** What to do **
As you work through the listing below, copy each line exactly and drop the images.

** Material provided **
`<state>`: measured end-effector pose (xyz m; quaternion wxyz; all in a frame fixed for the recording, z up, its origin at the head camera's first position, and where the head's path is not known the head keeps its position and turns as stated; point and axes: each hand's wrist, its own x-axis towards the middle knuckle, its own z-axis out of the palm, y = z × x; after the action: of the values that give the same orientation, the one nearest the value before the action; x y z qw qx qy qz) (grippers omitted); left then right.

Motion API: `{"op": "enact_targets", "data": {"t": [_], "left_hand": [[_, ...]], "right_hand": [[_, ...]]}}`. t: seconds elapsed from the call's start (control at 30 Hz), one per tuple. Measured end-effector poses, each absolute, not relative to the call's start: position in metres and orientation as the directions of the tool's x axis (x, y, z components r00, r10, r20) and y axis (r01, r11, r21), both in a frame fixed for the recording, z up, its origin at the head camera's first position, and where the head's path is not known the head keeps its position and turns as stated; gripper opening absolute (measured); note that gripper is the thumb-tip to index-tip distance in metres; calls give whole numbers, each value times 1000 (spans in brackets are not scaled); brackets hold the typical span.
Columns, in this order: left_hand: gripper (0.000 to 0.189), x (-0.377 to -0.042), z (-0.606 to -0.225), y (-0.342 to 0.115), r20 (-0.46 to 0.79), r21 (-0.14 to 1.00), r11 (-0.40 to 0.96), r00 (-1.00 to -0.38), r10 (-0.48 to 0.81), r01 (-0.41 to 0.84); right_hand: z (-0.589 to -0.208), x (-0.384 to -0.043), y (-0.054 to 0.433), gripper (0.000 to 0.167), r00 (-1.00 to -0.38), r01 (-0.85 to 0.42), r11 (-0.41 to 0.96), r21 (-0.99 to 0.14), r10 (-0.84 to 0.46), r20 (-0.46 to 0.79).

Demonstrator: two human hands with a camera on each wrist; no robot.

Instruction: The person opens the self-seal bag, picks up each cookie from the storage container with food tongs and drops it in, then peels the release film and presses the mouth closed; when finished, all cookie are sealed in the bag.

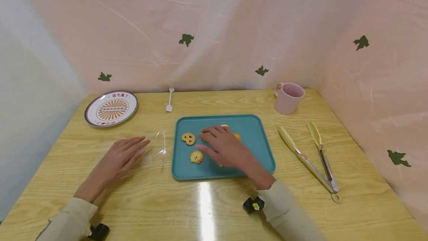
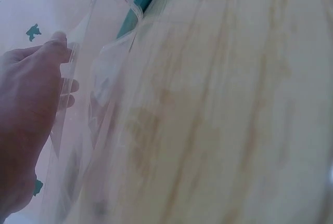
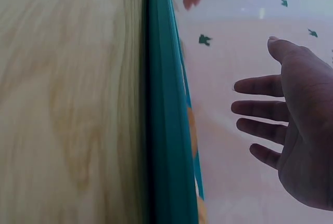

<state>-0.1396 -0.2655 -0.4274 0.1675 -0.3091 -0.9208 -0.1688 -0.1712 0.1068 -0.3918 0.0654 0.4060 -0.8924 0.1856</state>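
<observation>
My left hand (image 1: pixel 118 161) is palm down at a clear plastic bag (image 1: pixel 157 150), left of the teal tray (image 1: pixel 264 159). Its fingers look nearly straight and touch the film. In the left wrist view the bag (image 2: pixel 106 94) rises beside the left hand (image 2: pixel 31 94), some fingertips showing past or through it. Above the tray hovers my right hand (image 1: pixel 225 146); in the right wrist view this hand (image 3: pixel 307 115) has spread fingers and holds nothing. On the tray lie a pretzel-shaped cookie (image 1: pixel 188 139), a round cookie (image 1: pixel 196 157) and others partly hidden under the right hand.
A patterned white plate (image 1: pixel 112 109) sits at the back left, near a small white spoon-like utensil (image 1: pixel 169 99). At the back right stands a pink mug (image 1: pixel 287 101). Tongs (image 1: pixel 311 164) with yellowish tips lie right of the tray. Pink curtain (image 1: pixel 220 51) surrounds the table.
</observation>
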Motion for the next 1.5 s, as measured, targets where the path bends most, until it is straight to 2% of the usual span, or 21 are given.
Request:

** Output of the exercise **
`<state>`: measured end-effector pose (xyz m; quaternion wxyz; all in a frame fixed for the recording, z up, its origin at the head camera's first position, and where the head's path is not known the head keeps its position and turns as stated; point and axes: each hand's wrist, its own x-axis towards the middle knuckle, its own z-axis out of the palm, y = z × x; after the action: of the values that give the same orientation, the one nearest the value before the action; x y z qw qx qy qz) (grippers omitted); left then right.

Motion API: `{"op": "enact_targets", "data": {"t": [_], "left_hand": [[_, ...]], "right_hand": [[_, ...]]}}`. t: seconds elapsed from the call's start (control at 30 Hz), one per tuple. Measured end-effector poses, each absolute, not relative to the call's start: position in metres and orientation as the directions of the tool's x axis (x, y, z components r00, r10, r20) and y axis (r01, r11, r21), both in a frame fixed for the recording, z up, its origin at the head camera's first position, and where the head's path is not known the head keeps its position and turns as stated; gripper opening absolute (measured); note that gripper is the thumb-tip to index-tip distance in metres; calls give whole numbers, each value times 1000 (spans in brackets are not scaled); brackets hold the typical span.
Columns, in this order: left_hand: gripper (0.000 to 0.189), x (-0.377 to -0.042), z (-0.606 to -0.225), y (-0.342 to 0.115), r20 (-0.46 to 0.79), r21 (-0.14 to 1.00), r11 (-0.40 to 0.96), r00 (-1.00 to -0.38), r10 (-0.48 to 0.81), r01 (-0.41 to 0.84); right_hand: z (-0.589 to -0.208), x (-0.384 to -0.043), y (-0.054 to 0.433), gripper (0.000 to 0.167), r00 (-1.00 to -0.38), r01 (-0.85 to 0.42), r11 (-0.41 to 0.96), r21 (-0.99 to 0.14), r10 (-0.84 to 0.46), r20 (-0.46 to 0.79).

Demonstrator: two human hands with a camera on each wrist; no robot.

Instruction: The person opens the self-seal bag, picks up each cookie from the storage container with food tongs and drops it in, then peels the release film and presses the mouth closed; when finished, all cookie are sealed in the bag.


<state>-0.1396 -0.2655 -0.4274 0.1675 -0.3091 -0.9208 -0.1688 -0.1712 0.1068 -0.3918 0.0654 0.4060 -0.8924 0.1856</state>
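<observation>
My left hand (image 1: pixel 118 161) is palm down at a clear plastic bag (image 1: pixel 157 150), left of the teal tray (image 1: pixel 264 159). Its fingers look nearly straight and touch the film. In the left wrist view the bag (image 2: pixel 106 94) rises beside the left hand (image 2: pixel 31 94), some fingertips showing past or through it. Above the tray hovers my right hand (image 1: pixel 225 146); in the right wrist view this hand (image 3: pixel 307 115) has spread fingers and holds nothing. On the tray lie a pretzel-shaped cookie (image 1: pixel 188 139), a round cookie (image 1: pixel 196 157) and others partly hidden under the right hand.
A patterned white plate (image 1: pixel 112 109) sits at the back left, near a small white spoon-like utensil (image 1: pixel 169 99). At the back right stands a pink mug (image 1: pixel 287 101). Tongs (image 1: pixel 311 164) with yellowish tips lie right of the tray. Pink curtain (image 1: pixel 220 51) surrounds the table.
</observation>
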Motion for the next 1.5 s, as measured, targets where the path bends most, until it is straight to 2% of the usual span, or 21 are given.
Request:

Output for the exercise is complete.